V1: Data distribution, visualisation, and cloud computing

> Read the articles connected to the project.

Making the most out of scientific effort: the valorisation project

Both space-based experiments and seismology are facing the challenge of treating steadily increasing and complex data sets. The synergies between the François Arago Centre (FACe) within APC laboratory and both the Data Centre and the Data Analysis Centre (S-CAPAD) within IPGP, connected through a high speed network infrastructure, provides us with a unique data aware environment. It is also instrumental in terms of implementing new and innovative approaches for data integration and analysis for fully exploring the cornucopia of modern observations.

In the first two years, this project focused on harmonizing the usage of the data centres for the different projects in order to allow an optimal usage of the resources. In addition, the different aspects of the computing needs are investigated in view of their processing requirements. The outcome of this work is a work plan, which processes are processed locally, on the computing farm of the FACe, on the heavy-duty computing environment at CC-IN2P3, and what processes can best be performed using the GRID infrastructure or in the cloud.

At the end of this work task an efficient way will be provided in order to access the various resources, and a detailed advice will be given which resources are best used for the different tasks faced by IPGP Observatories, eLISA, LISA-Pathfinder, Euclid and other possible projects using the IPGP data centres and the FACe.
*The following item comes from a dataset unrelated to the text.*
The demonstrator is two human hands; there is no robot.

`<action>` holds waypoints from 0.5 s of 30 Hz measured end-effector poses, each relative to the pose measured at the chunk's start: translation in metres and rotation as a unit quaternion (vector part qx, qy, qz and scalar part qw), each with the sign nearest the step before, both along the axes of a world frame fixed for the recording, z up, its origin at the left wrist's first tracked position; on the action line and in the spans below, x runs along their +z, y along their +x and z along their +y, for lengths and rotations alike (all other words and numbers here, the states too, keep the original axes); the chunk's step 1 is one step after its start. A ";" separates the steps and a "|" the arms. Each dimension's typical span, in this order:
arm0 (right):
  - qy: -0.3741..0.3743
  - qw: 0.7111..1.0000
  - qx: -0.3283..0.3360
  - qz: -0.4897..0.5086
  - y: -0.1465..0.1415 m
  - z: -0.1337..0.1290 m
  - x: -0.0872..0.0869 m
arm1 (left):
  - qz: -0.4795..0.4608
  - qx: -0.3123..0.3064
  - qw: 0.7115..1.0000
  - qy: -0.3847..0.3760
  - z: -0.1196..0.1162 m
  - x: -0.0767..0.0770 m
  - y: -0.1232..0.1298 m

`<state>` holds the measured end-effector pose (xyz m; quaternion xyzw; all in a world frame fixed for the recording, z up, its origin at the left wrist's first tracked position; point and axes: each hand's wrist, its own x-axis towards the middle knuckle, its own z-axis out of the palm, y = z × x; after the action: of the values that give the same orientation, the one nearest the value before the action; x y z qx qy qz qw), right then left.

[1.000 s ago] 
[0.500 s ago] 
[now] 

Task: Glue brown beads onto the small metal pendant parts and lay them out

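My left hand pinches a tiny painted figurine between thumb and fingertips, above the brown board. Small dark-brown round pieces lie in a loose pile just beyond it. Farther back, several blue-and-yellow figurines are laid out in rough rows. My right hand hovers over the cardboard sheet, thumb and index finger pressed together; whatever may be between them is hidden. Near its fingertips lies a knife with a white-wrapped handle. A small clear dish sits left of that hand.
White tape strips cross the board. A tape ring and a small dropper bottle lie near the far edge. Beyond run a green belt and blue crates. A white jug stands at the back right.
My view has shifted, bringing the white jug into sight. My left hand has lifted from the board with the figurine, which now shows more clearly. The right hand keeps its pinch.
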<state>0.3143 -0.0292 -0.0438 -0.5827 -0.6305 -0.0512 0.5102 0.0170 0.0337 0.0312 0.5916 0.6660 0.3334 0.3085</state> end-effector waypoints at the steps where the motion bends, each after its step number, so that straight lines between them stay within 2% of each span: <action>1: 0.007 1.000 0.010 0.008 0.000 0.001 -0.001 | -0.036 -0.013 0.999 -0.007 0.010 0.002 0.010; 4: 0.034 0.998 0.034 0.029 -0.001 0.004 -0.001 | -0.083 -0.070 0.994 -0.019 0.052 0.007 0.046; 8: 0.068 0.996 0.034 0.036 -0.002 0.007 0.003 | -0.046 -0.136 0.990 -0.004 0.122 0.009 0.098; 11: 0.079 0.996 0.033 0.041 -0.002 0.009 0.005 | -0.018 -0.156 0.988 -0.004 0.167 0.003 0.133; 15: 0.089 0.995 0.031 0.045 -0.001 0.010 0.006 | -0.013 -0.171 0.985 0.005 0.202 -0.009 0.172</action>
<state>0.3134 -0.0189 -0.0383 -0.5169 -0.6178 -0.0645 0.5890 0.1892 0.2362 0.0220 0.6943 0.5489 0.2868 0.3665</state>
POSITION	NAME SURNAME	LABORATORY NAME	GRADE, EMPLOYER
WP leader	Cécile CAVET	APC	IR2, CNRS/IN2P3
WP co-leader	Volker BECKMANN	IN2P3	IR1, CNRS/IN2P3
WP co-leader	Nikolai SHAPIRO	IPGP	DR, CNRS
WP member	Michèle DETOURNAY	APC	IRHC, CNRS/IN2P3
WP member	Constanza PARDO	IPGP	IR1, CNRS
WP member	Eleonore STUTZMANN	IPGP	PHY, CNAP
WP member	Jean-Marc COLLEY	APC	IR1, CNRS/IN2P3
WP member	Jean-Pierre VILOTTE	IPGP	CNAP
WP member	Alexandre FOURNIER	IPGP	Professor
WP member	Geneviève MOGUILNY	IPGP	IR, CNRS

In terms of building a homogeneous data base using highly diverse (both in quality and quantity) data sets from seismological data centres, the team:
– designed and developed the necessary software to make geophysical data available through other data centers.
– provides data for the webservices access, available in several data centers, to retrieve the seismic data, allowing a fast access to the large data archive.
– We also developed algorithms for massive analysis of large continuous seismological datasets with using different types of computing architectures.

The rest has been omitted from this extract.